In late 2010 Georgiou had been working for five years on In the Shadow of the Bear, a project that looks at the aftermath of the peaceful "Rose" and "orange" revolutions that took place in Georgia and Ukraine against the backdrop of Russia's resurgence as a major international power and its continuous involvement in the two nations' affairs. The project looks at signs in the domestic and public spheres, that when taken together build up a representation of how the people of Georgia and Ukraine negotiate the space that they find themselves in; individual aspects of the two very different countries, and aspects common to them through their shared history in the Soviet Union. Georgiou hopes to present this work in either one volume or two.

==Awards==
- World Press Photo: Award for "The Serbs" (2002)
- Pictures of the Year International, prize for "Bombing Victim" (2003)
- World Press Photo: Award for "Flour War" (2004)
- Project Assistance Award from Nikon and the British Journal of Photography (2010)

==Bibliography==
===By Georgiou===
- George Georgiou. Fault Lines/Turkey/East/West. Amsterdam: Schilt, 2010. 128 pp. ISBN 90-5330-715-X.
  - Fault Lines/Turquie/Est/Ouest. Trézélan: Filigranes, 2010. ISBN 2-35046-192-0.
  - Turkey / Τουρκία : Στη ρωγμή του χρόνου (Turkey / Tourkia: stē rōgmē tou chronou). Athens: Apeiron Photos, 2010. ISBN 960-94490-1-8.
  - Fault Lines/Turchia/Est/Ovest. Rome: Postcart, 2010. ISBN 978-88-86795-40-1.
- Last Stop. Self-published, 2015. Edition of 950 copies.
- Americans Parade. Self-published, 2019. With an introduction by David Campany and a short story by Vanessa Winship.

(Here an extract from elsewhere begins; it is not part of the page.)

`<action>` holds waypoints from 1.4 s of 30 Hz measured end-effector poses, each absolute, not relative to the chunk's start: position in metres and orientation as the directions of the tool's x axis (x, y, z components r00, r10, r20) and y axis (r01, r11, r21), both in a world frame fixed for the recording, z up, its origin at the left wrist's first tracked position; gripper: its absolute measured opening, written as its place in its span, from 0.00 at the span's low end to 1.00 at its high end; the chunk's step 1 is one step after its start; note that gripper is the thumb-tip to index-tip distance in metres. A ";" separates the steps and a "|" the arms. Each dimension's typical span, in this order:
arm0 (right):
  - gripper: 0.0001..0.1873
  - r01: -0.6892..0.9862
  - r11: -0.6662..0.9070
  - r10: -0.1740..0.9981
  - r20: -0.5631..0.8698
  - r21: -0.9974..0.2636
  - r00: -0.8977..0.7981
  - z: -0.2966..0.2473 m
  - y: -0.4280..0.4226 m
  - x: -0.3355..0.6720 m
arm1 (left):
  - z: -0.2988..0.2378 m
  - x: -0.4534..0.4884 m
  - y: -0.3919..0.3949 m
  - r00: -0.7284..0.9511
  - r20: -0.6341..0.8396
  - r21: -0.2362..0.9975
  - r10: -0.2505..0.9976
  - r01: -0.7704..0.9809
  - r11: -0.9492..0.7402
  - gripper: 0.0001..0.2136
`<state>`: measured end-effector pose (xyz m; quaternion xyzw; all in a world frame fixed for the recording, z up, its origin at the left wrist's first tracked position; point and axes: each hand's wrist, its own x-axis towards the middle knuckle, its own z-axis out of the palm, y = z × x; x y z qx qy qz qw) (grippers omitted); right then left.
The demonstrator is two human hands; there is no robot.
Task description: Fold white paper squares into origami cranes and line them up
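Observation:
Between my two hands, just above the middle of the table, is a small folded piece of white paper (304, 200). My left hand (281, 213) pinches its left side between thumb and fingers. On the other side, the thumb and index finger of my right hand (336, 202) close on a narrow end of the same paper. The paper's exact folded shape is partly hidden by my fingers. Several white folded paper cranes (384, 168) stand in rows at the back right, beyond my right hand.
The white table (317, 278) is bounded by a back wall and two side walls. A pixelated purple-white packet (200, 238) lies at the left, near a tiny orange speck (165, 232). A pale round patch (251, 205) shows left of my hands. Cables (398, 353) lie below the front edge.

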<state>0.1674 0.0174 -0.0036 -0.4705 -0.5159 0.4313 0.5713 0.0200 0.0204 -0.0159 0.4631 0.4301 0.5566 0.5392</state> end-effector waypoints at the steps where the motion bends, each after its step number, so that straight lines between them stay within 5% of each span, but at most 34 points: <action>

===With contributions by Georgiou===
- Street Photography Now. London: Thames & Hudson, 2010. ISBN 978-0-500-54393-1 (hardback). London: Thames & Hudson, 2011. ISBN 978-0-500-28907-5 (paperback). Edited by Sophie Howarth and Stephen McLaren.
- Unseen London. London: Hoxton Mini Press, 2017. ISBN 978-1-910566-24-4. With photographs by and interviews with various photographers, and text by Rachel Segal Hamilton.

==Exhibitions (with others)==
- 2011/2012: New Photography 2011, Museum of Modern Art, New York. With Moyra Davey, Deana Lawson, Doug Rickard, Viviane Sassen and Zhang Dali.
- Last Stop, Le château d’eau, pôle photographique de Toulouse, Toulouse, France, January–March 2015. Exhibited alongside Voyage Mélancolique by Vanessa Winship.